According to Arcane Research, 189,000 BTC are currently locked on the Ethereum blockchain. Wrapped Bitcoin tokens are now estimated to account for a record 1% of the 18.73 million Bitcoins currently in circulation and being used in DeFi.
Wrapped tokens make it possible for assets to move between chains that would otherwise be incompatible. This makes both centralized and decentralized exchanges more liquid and efficient with their capital.
Another benefit is that wrapped tokens are especially helpful for slow blockchains like Bitcoin or Ethereum since they enable faster transaction times and cheaper gas fees.
Finally, wrapped tokens, unlike other assets, offer fractionalized ownership, allowing owners to acquire and hold a small portion of the asset.
Future of Wrapped Tokens
Relevant industry stakeholders are making concerted efforts to get different blockchains to work together. However, the inevitable problem is that, as more blockchains are created, the number of bridges required to ensure that assets on one blockchain can easily be transferred to every other blockchain would increase proportionately.
Several solutions are being developed to make connecting assets across blockchains easier and more efficient.
A “bridge hub” (a core bridge to which all other blockchain bridges lead) is one such solution developed to facilitate blockchain interoperability.

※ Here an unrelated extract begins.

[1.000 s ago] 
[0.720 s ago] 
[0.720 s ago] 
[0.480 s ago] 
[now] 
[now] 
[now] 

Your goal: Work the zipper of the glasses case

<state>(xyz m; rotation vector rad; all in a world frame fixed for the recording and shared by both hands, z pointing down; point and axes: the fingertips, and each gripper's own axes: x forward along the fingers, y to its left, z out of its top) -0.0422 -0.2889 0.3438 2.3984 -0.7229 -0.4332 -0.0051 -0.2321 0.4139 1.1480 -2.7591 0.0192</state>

Due to their numerous benefits, wrapped tokens are expected to remain an integral component of blockchain interoperability solutions.
In Conclusion
- Before DeFi, it was relatively easy for investors to trade tokens on the market, so there was no need to bridge the Bitcoin-Ethereum divide.
- This drastically changed with the introduction of DeFi, as Bitcoin maximalists and whales were left without a way to utilize flash loans, decentralized applications (dApps), yield farming techniques, and governance tokens without selling their BTC and buying ETH.
- However, buying ETH for DeFi activities soon proved counterproductive, as selling BTC to make profits in a riskier environment defeated the purpose. This is because a drop in the price of Bitcoin almost certainly implies a decrease in the price of altcoins due to the impact of BTC dominance.
- The development of blockchain interoperability solutions, such as wrapped tokens, has emerged as a viable option. Wrapped Bitcoins make up almost 13% of DeFi’s total market value, indicating the success of this new asset class.
Disclaimer: This article is intended solely for informational purposes and should not be considered trading or investment advice. Nothing herein should be construed as financial, legal, or tax advice. Trading or investing in cryptocurrencies carries a considerable risk of financial loss. Always conduct due diligence.